The Board agreed to pursue a rebuild to the level of phase 3 of its five phase long term plan.
It noted:
  • So far Government funding of £396m has been provisionally allocated to the hospital’s rebuild - £46m for an Urgent Care Hub (new A&E) and £350m to be agreed from the Government’s Health Infrastructure Plan (HIP2) hospital rebuilding programme.
  • This means so far £396m is available for the rebuild so far - enough to fund the first phase of the hospital’s plan and part of the second
  • Achieving this would give the hospital a new Urgent Care Hub, some new wards and an energy centre.
  • But it would not enable the majority of the hospital’s wards to be renewed.
  • The preferred option put to the Board today was to seek additional funding to enable a second and third phase of the rebuild to be completed at a cost of an estimated £765m (this would include VAT and inflation costs).
  • The Board heard that achieving phase 3 is the minimum level considered adequate to provide new hospital facilities that the majority of patients and staff would benefit from.

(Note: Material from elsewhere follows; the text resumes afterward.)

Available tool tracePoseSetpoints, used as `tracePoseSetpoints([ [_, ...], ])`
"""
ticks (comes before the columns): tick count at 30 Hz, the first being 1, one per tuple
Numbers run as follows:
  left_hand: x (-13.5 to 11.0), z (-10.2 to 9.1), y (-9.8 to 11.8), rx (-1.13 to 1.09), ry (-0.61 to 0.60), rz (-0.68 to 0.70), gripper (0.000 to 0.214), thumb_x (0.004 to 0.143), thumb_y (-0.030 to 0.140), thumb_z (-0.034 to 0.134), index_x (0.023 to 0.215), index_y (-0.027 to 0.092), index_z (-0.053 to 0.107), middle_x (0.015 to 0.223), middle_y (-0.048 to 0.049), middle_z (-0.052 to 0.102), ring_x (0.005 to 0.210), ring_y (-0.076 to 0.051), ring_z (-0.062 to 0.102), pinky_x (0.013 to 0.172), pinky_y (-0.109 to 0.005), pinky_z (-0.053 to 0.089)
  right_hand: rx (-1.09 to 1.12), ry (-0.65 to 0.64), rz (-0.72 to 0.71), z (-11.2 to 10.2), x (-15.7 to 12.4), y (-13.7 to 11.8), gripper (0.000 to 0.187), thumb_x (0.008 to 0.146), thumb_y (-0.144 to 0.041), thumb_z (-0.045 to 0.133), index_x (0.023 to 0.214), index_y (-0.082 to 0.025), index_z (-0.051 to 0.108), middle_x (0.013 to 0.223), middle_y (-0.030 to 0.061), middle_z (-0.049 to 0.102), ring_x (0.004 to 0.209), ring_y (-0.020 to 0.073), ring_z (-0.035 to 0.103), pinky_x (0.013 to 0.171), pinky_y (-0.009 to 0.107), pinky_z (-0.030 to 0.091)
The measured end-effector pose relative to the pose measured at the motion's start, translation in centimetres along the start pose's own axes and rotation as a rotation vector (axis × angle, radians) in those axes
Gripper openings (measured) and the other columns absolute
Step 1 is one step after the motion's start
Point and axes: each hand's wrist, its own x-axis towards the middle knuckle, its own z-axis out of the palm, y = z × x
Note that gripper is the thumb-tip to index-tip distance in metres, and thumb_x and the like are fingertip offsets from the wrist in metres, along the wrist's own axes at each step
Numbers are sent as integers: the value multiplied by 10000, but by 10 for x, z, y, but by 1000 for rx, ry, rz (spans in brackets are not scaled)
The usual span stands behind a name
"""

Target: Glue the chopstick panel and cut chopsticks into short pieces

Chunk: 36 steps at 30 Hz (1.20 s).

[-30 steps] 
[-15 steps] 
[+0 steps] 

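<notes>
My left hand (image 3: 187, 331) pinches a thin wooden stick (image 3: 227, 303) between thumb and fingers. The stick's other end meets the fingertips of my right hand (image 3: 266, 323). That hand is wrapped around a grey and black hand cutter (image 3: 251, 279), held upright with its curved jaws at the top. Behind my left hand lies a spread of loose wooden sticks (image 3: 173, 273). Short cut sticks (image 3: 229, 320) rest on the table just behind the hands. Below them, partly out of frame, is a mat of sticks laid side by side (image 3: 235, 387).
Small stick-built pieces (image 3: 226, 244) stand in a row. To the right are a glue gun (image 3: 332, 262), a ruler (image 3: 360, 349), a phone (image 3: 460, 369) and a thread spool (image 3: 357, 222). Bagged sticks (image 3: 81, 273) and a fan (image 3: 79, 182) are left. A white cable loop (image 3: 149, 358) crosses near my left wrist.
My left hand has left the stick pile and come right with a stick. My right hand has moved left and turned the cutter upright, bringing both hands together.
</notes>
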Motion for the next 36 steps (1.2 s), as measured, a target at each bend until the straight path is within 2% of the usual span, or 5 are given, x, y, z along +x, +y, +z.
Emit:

  • Completing this phase would give the hospital enough money to replace its inpatient wards and bring other benefits including new operating theatres, relocating key departments and removing old estate that is no longer fit for purpose.
 
Achieving phase 3 would give the hospital three major new six-storey state-of-the-art buildings housing the Urgent Care Hub, new ward blocks, new operating theatres and improve accommodation for key services. It would bring more than 80 per cent of the hospital’s buildings up to modern standards - at the moment only 20 per cent of its buildings are up to standard.
 
The Board unanimously agreed to purse the option for a phase 3 rebuild and to redouble its efforts to secure funding for this with the support of local MPs, its Governing body and the local community.
 
The first business case will be submitted in March 2021 with others following in 2022 and 2023 with increasing levels of clinical and design details.
 
Over the next three to four months the Trust will now work-up and pursue funding for the first phase of development and will work with its local and national stakeholders to progress its plans.
 
A plan of what the hospital could look like at stage 3
 
The plan picture shows what the hospital could look like at phase 3. The four proposed new dark grey buildings marked with green symbols are the new Urgent Care Hub, ward blocks and energy centre. The other two grey buildings in the bottom of the diagram are the Foundation Wing and Treatment Centre – the only existing buildings which are currently up to modern standards on the hospital site.